Musk's America Party: Whatever, Dude.
The Musk version of "freedom" consists of racists screaming obscenities at you and you sitting there and taking it.
The richest man in the United States, Elon Musk, has declared his intention to start a political party in the wake of a breakup with President Trump over fiscal deficits projected to occur in the wake of passage of the Big Beautiful Budget Bill.
On Saturday, the South African billionaire used his troll-centric social media platform to make the big announcement.
Calling out the so-called Big Beautiful Bill’s projected $3.3 billion price tag, he wrote, “When it comes to bankrupting our country with waste & graft, we live in a one-party system, not a democracy.”
“Today, the America Party is formed to give you back your freedom,” Musk went on.
Over the weekend, the President took to his failing social media platform to attack Musk’s proposal:
“The one thing Third Parties are good for is the creation of Complete and Total DISRUPTION & CHAOS, and we have enough of that with the Radical Left Democrats, who have lost their confidence and their minds!” Trump wrote.
Musk's premises for starting up a “third” political party include evidence of voter dissatisfaction with the two party system (which is essentially unchanged over the past decade) and a poll run by social media platform X showing 65% support for the idea.
I’ll give him credit for admitting that he’ll not be a national force in the immediate future; he’s projecting backing candidates in House and Senate contests where he thinks a win is possible, with the goal of preventing one party or the other from dominance.
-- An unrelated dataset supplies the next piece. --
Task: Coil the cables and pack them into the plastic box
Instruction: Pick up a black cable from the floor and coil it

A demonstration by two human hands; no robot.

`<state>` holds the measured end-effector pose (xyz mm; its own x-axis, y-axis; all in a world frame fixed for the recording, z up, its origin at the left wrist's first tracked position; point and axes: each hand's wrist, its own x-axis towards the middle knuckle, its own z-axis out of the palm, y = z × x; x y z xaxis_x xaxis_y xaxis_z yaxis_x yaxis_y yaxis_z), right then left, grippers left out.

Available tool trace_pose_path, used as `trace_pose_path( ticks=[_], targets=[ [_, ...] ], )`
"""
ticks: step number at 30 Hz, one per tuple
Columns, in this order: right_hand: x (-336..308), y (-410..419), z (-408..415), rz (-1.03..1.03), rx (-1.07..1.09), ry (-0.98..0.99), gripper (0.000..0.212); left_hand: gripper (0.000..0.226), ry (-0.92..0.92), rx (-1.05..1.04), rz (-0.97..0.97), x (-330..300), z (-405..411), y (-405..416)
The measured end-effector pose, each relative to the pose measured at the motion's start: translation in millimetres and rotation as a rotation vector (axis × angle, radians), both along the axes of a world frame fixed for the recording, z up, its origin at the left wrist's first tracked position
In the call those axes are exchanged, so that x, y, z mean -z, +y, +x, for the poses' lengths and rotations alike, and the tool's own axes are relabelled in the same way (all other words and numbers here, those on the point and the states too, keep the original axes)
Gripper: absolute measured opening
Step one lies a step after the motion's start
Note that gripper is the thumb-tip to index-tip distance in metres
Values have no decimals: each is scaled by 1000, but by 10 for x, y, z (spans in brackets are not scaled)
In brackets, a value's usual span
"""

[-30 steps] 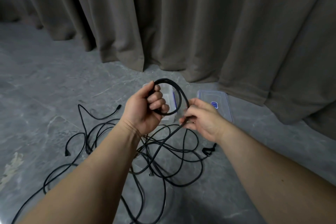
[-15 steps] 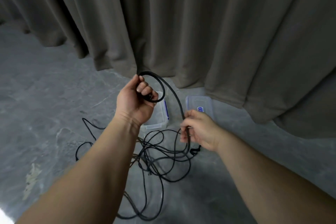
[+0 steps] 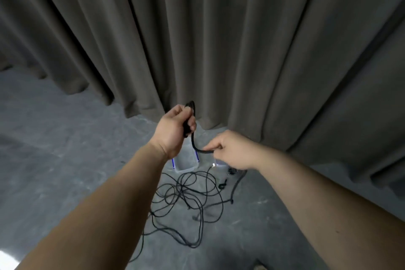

Elon Musk, being foreign born, cannot run for president. And then there’s the likely problem that any big name aligning themself with him won’t make it through the election without falling out.
In reality, the party most likely to be impacted is the Republican Party. Musk’s stated interests align most closely with libertarians, who traditionally have positioned themselves adjacent to the GOP.
In making the case for the America Party, Musk claims 80% of Americans lie outside the ideological extremes represented by the traditional parties. His statements suggest that any party he launches would be based on two ideological pillars: fiscal conservatism and aggressive investment in future-oriented industries.
As is true with Donald Trump, his political alignments exclude considerations of interests not directly impacting himself. In other words, Musk is just another sociopath unsatisfied with personal gains.
Don’t Fear the Deficit
Hang on here, kids: I’m going to say some words Trump, Musk, and other narrow minded politicians refuse to hear.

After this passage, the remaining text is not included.